The main contribution of this research is the introduction of CAs to the process of the COD negotiations. CAs bring a few benefits to distributed negotiation protocols, for instance: accounting for the complimentary values of the course bundles, increased economic efficiency, expressive negotiations format that lowers transaction costs and high level of transparency that ensures fairness.

The challenge of efficient negotiation was met with introduction of multi-unit auctions, and the ability for multiple students to win bids on the same courses was handled through multi-unit auctions. The intractable WDP was tackled using the BOB algorithm that offers polynomial performance on bids and generalization that includes the multi-unit solutions.

The expected performance of the CA-based COD solution promises to be within reasonable and practical limits. The most computation-costly part of the algorithm, the WDP, is solved off-line and is expected to complete execution within seconds or minutes for the most extreme cases.

A potential area of interest for CA-based COD research may be the application of it to the Massive Open Online Courses (MOOC). The scale and popularity of online programs serve as a powerful argument in favor of application of CA-based COD, which aspires to improve economic efficiencies. Further experiment and elaboration of the CA-based COD solution will be done to improve its efficiency and flexibility:

  • The bidding language may be extended to include complex logical combinations of bids, such as “AND” and “EXCLUSIVE OR”;

  • Student and Administrator constraints may be improved to provide more realistic rules.
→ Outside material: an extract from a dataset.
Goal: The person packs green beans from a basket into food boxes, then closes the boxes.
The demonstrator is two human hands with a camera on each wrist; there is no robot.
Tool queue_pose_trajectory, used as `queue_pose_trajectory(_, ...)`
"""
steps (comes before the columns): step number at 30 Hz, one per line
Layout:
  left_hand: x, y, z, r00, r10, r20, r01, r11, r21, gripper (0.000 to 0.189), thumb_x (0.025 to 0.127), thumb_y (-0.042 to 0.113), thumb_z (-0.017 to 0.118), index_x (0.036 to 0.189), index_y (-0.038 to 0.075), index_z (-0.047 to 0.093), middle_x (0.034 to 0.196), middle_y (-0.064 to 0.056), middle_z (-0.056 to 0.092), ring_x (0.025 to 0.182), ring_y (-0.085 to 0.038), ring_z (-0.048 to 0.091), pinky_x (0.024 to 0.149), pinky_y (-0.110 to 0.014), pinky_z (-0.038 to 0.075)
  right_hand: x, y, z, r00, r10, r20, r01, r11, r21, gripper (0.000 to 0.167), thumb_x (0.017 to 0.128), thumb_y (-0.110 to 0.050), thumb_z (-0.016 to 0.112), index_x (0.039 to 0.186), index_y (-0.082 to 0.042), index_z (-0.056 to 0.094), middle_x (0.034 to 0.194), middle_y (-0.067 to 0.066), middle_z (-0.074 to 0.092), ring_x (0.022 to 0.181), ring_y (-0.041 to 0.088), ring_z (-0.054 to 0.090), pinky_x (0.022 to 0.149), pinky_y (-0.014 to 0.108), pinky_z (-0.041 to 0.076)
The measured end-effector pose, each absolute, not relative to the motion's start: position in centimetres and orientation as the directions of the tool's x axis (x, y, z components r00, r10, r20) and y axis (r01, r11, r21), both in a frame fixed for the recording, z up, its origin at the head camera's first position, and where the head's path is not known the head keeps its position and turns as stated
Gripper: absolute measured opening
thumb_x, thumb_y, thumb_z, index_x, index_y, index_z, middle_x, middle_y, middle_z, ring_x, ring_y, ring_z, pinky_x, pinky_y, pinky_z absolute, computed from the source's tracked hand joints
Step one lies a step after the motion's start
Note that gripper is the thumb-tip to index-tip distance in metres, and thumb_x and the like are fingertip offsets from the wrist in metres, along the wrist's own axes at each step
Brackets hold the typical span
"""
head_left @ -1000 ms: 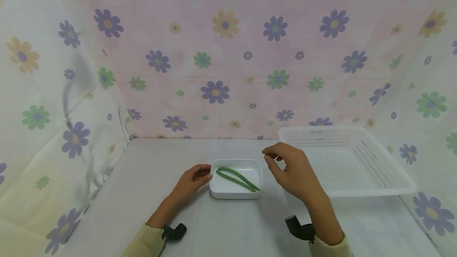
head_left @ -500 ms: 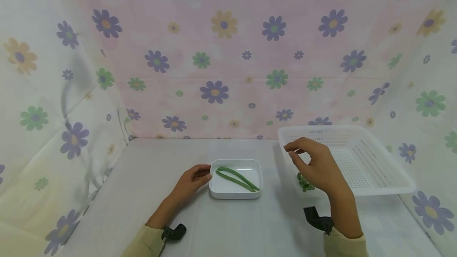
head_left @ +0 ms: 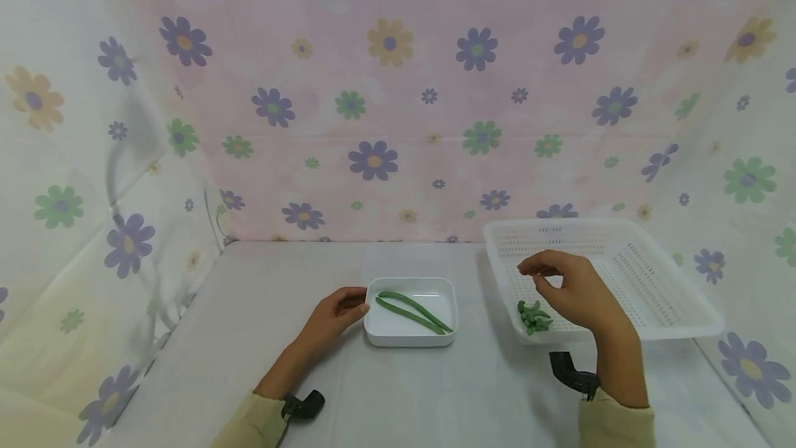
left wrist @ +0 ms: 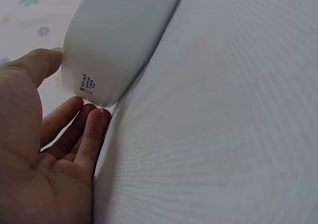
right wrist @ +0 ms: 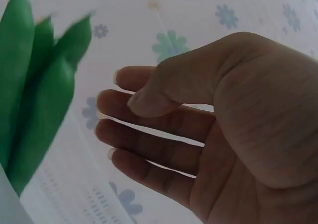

For example, Administrators may not only limit the total number of courses, but also courses that may not be offered together;

  • The ChooseBranch and c(i) heuristics may be improved from their general form to more applicable algorithms that consider the specifics of COD;

  • The SA and AD agents may be extended with the use of Machine Learning techniques to self-customization for providing a more personalized service to the students and administrators they represent.

  • A data mining system may be designed to learn the effects of the CA-based COD on the welfare of the system, and empower research for further improvements.

  • The proposed mechanism can be extended to have multiple-round bidding that may promotes a fair allocation of coveted courses. When a student is unable to obtain a desired course in an early round, she or he will have more points to bid for courses that might be offered in a later round.